Leaving out the pictures, write the following records exactly as they read.

───── DATA FOR THIS EXERCISE ─────

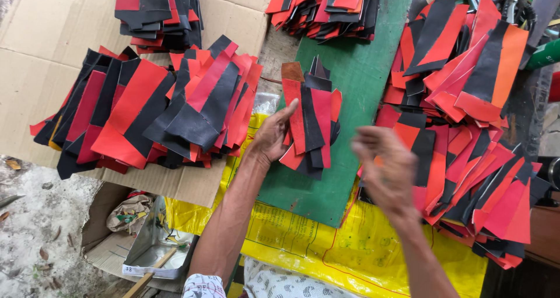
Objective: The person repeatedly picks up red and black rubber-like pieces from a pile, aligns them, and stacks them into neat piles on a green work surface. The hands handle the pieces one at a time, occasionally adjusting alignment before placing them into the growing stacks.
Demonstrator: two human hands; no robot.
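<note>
My left hand (273, 136) grips a fanned bundle of red and black leather pieces (310, 123) over a green board (361, 70). My right hand (386, 171) hovers blurred to the right of the bundle with fingers curled and nothing visible in it, over the edge of a big heap of red and black pieces (466, 129).
A wide pile of the same pieces (146, 108) lies on flattened cardboard (41, 47) at left. Two more stacks (160, 9) (324, 6) sit at the back. A yellow printed sack (326, 239) covers the near edge. An open box with a metal tray (146, 248) stands lower left.
</note>
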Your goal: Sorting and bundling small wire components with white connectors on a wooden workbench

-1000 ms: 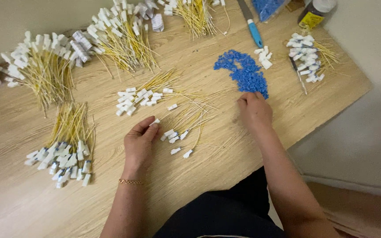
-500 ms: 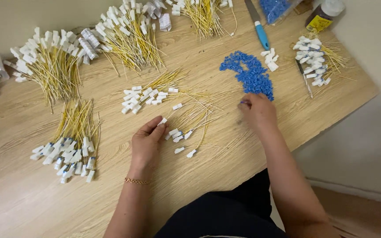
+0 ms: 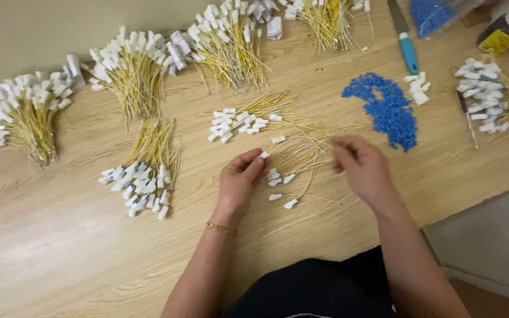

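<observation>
You are sitting at a wooden table (image 3: 78,247), and the loose fan of yellow wires (image 3: 301,158) in front of you is the landmark here. Far to the left of that fan, bundles of white-capped wires (image 3: 25,115) are lying near the table's edge, and closer in, another bundle (image 3: 145,171) is lying with its caps pointing toward you.

Just left of the fan, your left hand (image 3: 240,179) is pinching one white connector (image 3: 263,155) between thumb and fingertips, a narrow grip closed on that single piece. Its wire is running away to the right, into the fan, so the long axis is lying roughly left to right across the table (tilted a little away from you).

Right of the fan, your right hand (image 3: 363,168) is hovering with fingers curled; it is blurred, so I cannot tell whether it is holding anything. It is sitting nearer than the left to the far ends of the wires, and nearer to the heap of small blue pieces (image 3: 387,109) lying beyond and right of the fan. A blue-handled tool (image 3: 406,47) is lying beyond that heap.
</observation>
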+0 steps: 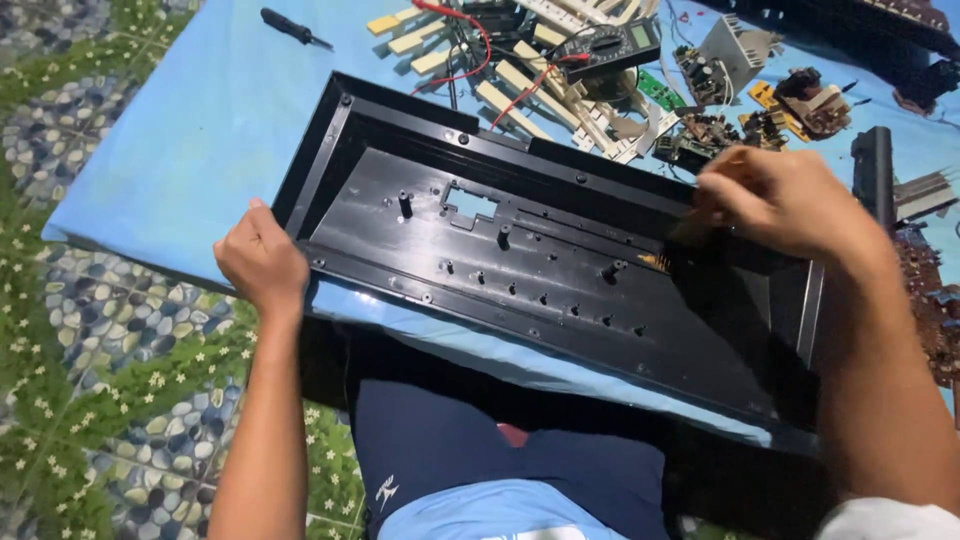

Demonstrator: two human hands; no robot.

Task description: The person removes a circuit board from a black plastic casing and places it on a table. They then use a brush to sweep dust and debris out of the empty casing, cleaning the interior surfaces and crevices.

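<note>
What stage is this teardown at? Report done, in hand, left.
Done: black case shell is stripped bare; keys and circuit boards lie on the blue cloth. In hand: left hand steadies the shell's edge, right hand brushes inside it. Left: cannot tell.

The blue cloth lies bare left of the black case, save a screwdriver near its far edge, so a hand passes freely there. Inside the case, short upright posts break up the flat floor. Beyond its far rim, loose keys, a meter with red wires and circuit boards crowd the way.
</note>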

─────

COMPLETED EXERCISE >>
Objective: The person repeatedly picks up red and black rubber-like pieces from a pile, aligns them, and stacks them into neat piles on a green work surface. The hands handle the pieces one at a time, occasionally adjusting alignment before placing them into the growing stacks.
Demonstrator: two human hands; no robot.
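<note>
My left hand (273, 136) grips a fanned bundle of red and black leather pieces (310, 123) over a green board (361, 70). My right hand (386, 171) hovers blurred to the right of the bundle with fingers curled and nothing visible in it, over the edge of a big heap of red and black pieces (466, 129).
A wide pile of the same pieces (146, 108) lies on flattened cardboard (41, 47) at left. Two more stacks (160, 9) (324, 6) sit at the back. A yellow printed sack (326, 239) covers the near edge. An open box with a metal tray (146, 248) stands lower left.
</note>
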Your goal: Sorting and bundling small wire components with white connectors on a wooden workbench

-1000 ms: 
-500 ms: 
+0 ms: 

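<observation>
You are sitting at a wooden table (image 3: 78,247), and the loose fan of yellow wires (image 3: 301,158) in front of you is the landmark here. Far to the left of that fan, bundles of white-capped wires (image 3: 25,115) are lying near the table's edge, and closer in, another bundle (image 3: 145,171) is lying with its caps pointing toward you.

Just left of the fan, your left hand (image 3: 240,179) is pinching one white connector (image 3: 263,155) between thumb and fingertips, a narrow grip closed on that single piece. Its wire is running away to the right, into the fan, so the long axis is lying roughly left to right across the table (tilted a little away from you).

Right of the fan, your right hand (image 3: 363,168) is hovering with fingers curled; it is blurred, so I cannot tell whether it is holding anything. It is sitting nearer than the left to the far ends of the wires, and nearer to the heap of small blue pieces (image 3: 387,109) lying beyond and right of the fan. A blue-handled tool (image 3: 406,47) is lying beyond that heap.
</observation>
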+0 steps: 

Demonstrator: two human hands; no robot.

Task description: The person removes a circuit board from a black plastic casing and places it on a table. They then use a brush to sweep dust and debris out of the empty casing, cleaning the interior surfaces and crevices.

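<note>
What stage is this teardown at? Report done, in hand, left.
Done: black case shell is stripped bare; keys and circuit boards lie on the blue cloth. In hand: left hand steadies the shell's edge, right hand brushes inside it. Left: cannot tell.

The blue cloth lies bare left of the black case, save a screwdriver near its far edge, so a hand passes freely there. Inside the case, short upright posts break up the flat floor. Beyond its far rim, loose keys, a meter with red wires and circuit boards crowd the way.
</note>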

Nothing else remains for this exercise.